Severe weather events can cause substantial harm to communities,
including fatalities, injuries, and major economic losses.
This report analyzes the U.S. NOAA Storm Data database (1950–November
2011) to identify the event types associated with the greatest public
health and economic impacts.
Public health impact is measured as the total number of fatalities and
injuries aggregated by event type (EVTYPE).

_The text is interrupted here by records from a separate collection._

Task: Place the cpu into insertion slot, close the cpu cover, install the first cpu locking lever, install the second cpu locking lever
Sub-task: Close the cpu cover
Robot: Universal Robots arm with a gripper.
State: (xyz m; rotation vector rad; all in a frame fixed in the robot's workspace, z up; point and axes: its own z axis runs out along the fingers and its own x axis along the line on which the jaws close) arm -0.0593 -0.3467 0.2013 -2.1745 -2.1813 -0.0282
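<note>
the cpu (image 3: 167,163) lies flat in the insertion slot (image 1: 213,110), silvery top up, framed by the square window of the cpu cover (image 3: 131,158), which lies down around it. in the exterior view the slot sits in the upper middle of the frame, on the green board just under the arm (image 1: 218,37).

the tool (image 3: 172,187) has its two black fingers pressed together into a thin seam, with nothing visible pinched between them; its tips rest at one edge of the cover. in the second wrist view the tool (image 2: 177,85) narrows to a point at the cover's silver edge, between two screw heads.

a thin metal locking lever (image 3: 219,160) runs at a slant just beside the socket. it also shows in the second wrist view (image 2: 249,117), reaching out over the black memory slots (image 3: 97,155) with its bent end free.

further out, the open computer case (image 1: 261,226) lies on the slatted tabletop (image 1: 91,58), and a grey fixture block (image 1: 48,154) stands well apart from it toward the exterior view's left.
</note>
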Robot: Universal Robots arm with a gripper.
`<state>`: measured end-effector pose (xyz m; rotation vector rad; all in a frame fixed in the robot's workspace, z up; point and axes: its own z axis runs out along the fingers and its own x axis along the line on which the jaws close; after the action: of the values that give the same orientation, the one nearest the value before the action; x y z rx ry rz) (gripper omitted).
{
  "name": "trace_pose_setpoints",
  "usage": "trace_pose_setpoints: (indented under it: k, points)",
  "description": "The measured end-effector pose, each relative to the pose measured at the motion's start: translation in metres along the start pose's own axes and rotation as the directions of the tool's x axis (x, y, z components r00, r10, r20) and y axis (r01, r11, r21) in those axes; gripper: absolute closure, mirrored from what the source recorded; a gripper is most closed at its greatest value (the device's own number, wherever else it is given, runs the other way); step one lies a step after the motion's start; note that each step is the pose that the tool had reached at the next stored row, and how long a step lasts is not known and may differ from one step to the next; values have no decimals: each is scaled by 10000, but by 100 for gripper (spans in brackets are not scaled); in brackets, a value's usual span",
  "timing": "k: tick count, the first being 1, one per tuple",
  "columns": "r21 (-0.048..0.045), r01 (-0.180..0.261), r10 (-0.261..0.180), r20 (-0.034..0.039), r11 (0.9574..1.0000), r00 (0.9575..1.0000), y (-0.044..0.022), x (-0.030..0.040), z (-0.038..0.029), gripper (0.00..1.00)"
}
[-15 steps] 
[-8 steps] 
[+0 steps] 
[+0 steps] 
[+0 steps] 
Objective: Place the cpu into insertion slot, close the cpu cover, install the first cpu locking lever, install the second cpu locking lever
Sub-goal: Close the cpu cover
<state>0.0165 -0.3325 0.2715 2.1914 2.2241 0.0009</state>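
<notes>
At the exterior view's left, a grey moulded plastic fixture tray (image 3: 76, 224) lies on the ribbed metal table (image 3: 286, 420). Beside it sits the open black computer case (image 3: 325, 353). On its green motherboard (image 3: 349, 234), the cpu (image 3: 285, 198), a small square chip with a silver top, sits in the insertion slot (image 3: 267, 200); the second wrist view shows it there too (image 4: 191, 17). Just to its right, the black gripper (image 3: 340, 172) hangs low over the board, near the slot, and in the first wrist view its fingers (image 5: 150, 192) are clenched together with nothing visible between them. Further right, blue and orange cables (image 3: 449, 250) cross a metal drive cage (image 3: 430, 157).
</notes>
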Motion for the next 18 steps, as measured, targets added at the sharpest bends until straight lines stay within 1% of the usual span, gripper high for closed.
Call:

Economic impact is measured as total property and crop damages,
converted into U.S. dollars using the magnitude exponent fields (e.g.,
K, M, B).
To improve comparability, EVTYPE labels are standardized (trimmed and
converted to uppercase) to reduce duplicates caused by inconsistent
formatting.
Results are presented using summary tables and two bar charts to support
prioritization of preparedness resources.
A decision table combines both dimensions (health and economy) to help
stakeholders identify event types that are critical under different
priorities.
All steps are documented with code to ensure reproducibility starting
from the raw compressed CSV file.
This section describes how the data are loaded from the original compressed file and transformed for analysis. We retain only the variables required for the assignment, standardize event type labels (EVTYPE) for consistent grouping, and convert recorded damages into U.S. dollars using the magnitude exponent fields (e.g., K, M, B).
knitr::opts_chunk$set(echo = TRUE, warning = FALSE, message = FALSE)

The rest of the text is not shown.